Джулия почувствовала себя школьницей. Правда, ее учительница была категоричнее: «Или ты сама вытащишь свое зверье, или это придется сделать мне».
Вздохнув, она полезла в сумку и достала мягкую игрушку.
«А мисс Митчелл, оказывается, большая любительница плюшевых кроликов».
Габриель с любопытством разглядывал кролика, будто никогда прежде не видел таких зверей. Потом ему вспомнился кровожадный кролик из английской кинокомедии «Питон Монти и Священный Грааль», и он инстинктивно прикрыл рукой шею, будто плюшевая игрушка могла ожить и вцепиться ему в горло. У кролика были невероятно длинные уши, короткие лапки и симпатичные усы. Игрушка показалась Габриелю на удивление знакомой. Наверное, этого кролика Джулии подарила Грейс… Кусочек детства, которого у Габриеля никогда не было.
На шее кролика торчал розовый, неуклюже повязанный бант. Тот, кто его завязывал, либо имел дефект рук (ничего оскорбительного, просто наблюдение), либо имел вполне здоровые, но крупные и не слишком ловкие руки с недостаточно развитой мелкой моторикой пальцев (в противоположность Габриелю). К банту была пришпилена белая картонная карточка.
Не желая вгонять Джулию в еще большее смущение, Габриель улыбнулся.
— Очень милая игрушка, — сказал он, успев прочитать написанное на карточке.
Привет, К.!
Это тебе, чтоб не скучала, пока я в отъезде.
Когда вернусь, увидимся.
Твой Пол
«Опять этот долбаный Пол со своими любезностями!» — сердито подумал Габриель.
— А кто скрывается за буквой К? — спросил он.
Джулия быстро убрала подарок Пола обратно в сумку, следя, чтобы кроличьи уши не застряли между зубцов молнии.
— Одно из моих прозвищ.
— Вот как? Попробую угадать.
«Давай угадывай. Наверное, решишь, что Пол называет меня Котенком. Или Кнопкой. Дальше мужская фантазия обычно не идет».
— Наверное, Королева, — сказал Габриель и тоже покраснел, поскольку не хотел произносить свою догадку вслух. — Стало быть, вы здесь сладко спали под «Кроличьи песни», находясь под защитой плюшевого кролика. Никак не думал, что вы обожаете кроликов. — (Джулия растерянно хлопала глазами.) — А музыка мне понравилась, — добавил он. — У вас хороший музыкальный вкус.
— Благодарю вас, профессор.
Она быстро выключила свой дряхлый ноутбук, убрав его в сумку вместе с диском.
— Между прочим, библиотека скоро закрывается. Что бы вы делали, если б я не пришел?

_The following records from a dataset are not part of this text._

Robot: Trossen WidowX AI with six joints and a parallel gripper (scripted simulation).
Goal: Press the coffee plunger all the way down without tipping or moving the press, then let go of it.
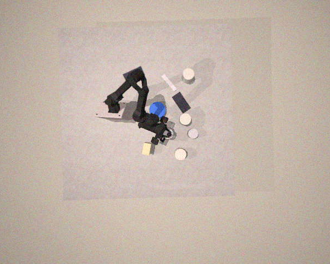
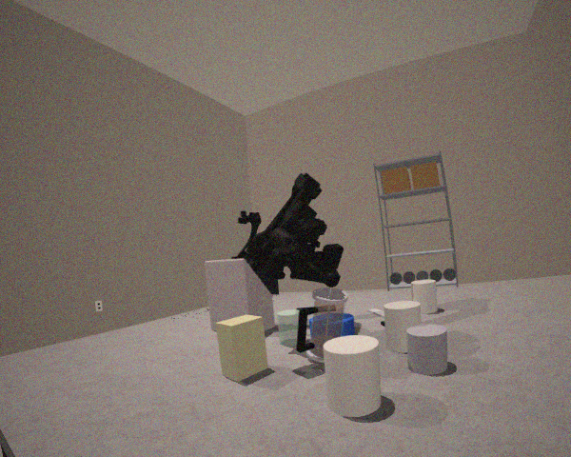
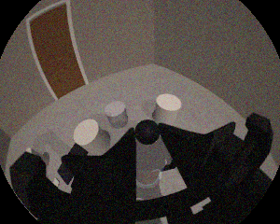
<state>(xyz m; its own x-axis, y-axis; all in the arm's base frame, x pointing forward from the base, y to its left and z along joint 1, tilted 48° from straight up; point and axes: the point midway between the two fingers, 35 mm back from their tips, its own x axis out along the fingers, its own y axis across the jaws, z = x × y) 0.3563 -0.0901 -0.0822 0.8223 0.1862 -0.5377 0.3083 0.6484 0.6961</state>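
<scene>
The coffee press (image 2: 326, 319) is a clear glass cylinder with a black side handle (image 2: 302, 329) (image 3: 169, 163). In the exterior view it stands on the table and seems to lean slightly, its top to the right of its base. The black plunger knob (image 1: 169, 134) (image 3: 147, 133) is close above the rim. My gripper (image 1: 168, 133) (image 2: 331, 281) (image 3: 146, 128) is shut on the knob from above, with a finger on either side. The arm hides part of the press in the top view. A white cylinder hides part of its base in the exterior view.
A blue round object (image 1: 157, 109) (image 2: 347, 323) is beside the press, under the forearm. A yellow block (image 1: 146, 148) (image 2: 241, 347) stands on the handle side. White cylinders (image 1: 180, 154) (image 2: 352, 376) (image 3: 168, 103) and a lilac cylinder (image 1: 193, 133) (image 2: 426, 349) (image 3: 116, 110) stand beyond the gripper.
</scene>
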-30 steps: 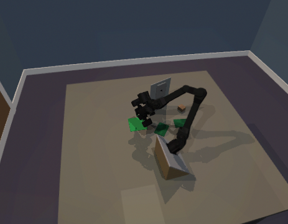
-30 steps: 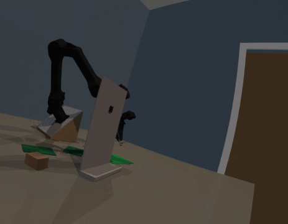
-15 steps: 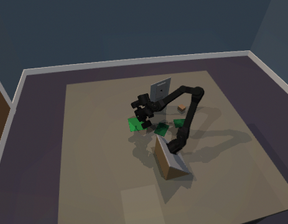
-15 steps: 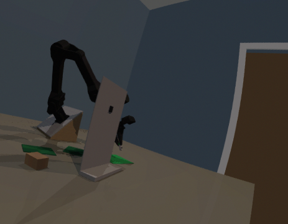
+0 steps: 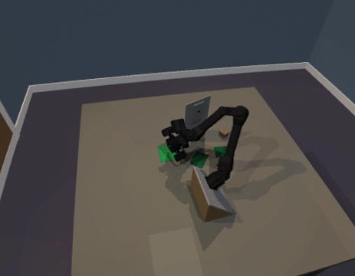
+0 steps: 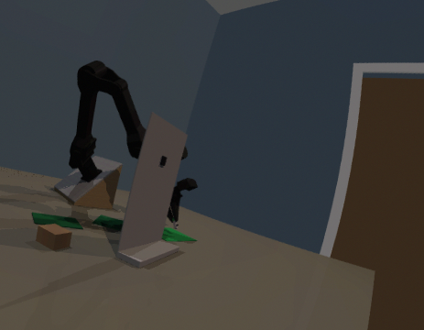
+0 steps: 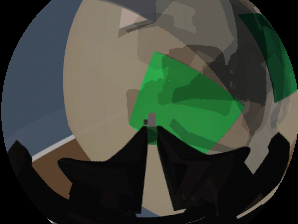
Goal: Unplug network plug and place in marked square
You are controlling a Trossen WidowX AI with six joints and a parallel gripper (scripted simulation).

Похоже, Джулия об этом не задумывалась, и вполне резонный вопрос ее смутил.
— Перед закрытием дежурные обычно проверяют здешний коридор. Но если бы они не заметили свет, вас бы заперли в библиотеке на всю ночь. Без пищи. — Представив себе голодную ночевку в отсеке, Габриель сразу перестал улыбаться. — Что вы намерены предпринять, чтобы в будущем не оказаться узницей моего отсека? — спросил он, удивляясь, почему так и не научился задавать простые вопросы простыми словами.
— У Пола здесь есть дорожный будильник. Воспользуюсь им.
Габриель кивнул, будто ответ его удовлетворил. Но оставались другие, не менее важные вопросы.
— Есть хотите?
— Профессор, мне пора уходить. Пожалуйста, извините, что вторглась в ваше личное пространство.
«Если бы ты знала, Джулианна, до чего правдивы твои слова».
— Постойте, мисс Митчелл. По-моему, я не сказал, чтобы вы немедленно уходили. Я задал вам совсем другой вопрос. Если вы его прослушали, повторю: есть хотите? И вообще, вы сегодня обедали?
— Нет.
Брови Габриеля сомкнулись, как две грозовые тучи.
— А когда вы в последний раз ели?
— Где-то около полудня.
— Так это же было почти одиннадцать часов назад, — нахмурился профессор Эмерсон. — Простите за любопытство, из чего состоял ваш ланч?
— Около библиотеки продавали хот-доги. Они так аппетитно пахли. Я съела один, прямо на ходу.
— Нельзя питаться чем попало, — раздраженно бросил ей Габриель. — А подобие еды, которой торгуют на улице, есть вообще нельзя. Вы же обещали: если всерьез проголодаетесь, обязательно мне скажете. А в том, что вы всерьез проголодались, я уверен на сто пятьдесят процентов. Вы чуть в обморок не упали. В голодный, между прочим. — Он взглянул на свой «Ролекс» в корпусе из белого золота. — Увы, «Гавань-60» уже закрыта. Давайте отправимся в другое место. Я тоже вот готовился к лекции и заработался. Толком поесть не успел.
— Вы серьезно?
— Мисс Митчелл, я что, похож на подростка, который приглашает понарошку? Или как у них говорят — чтобы приколоться. Если я приглашаю вас поесть, мои слова имеют буквальный смысл. Так вы согласны?
— Большое вам спасибо, но я не одета для ресторана.
Джулия вполне оправилась после его внезапного появления. Выгнать ее из своего отсека он может, а вот таким приказным тоном спрашивать, согласна ли она…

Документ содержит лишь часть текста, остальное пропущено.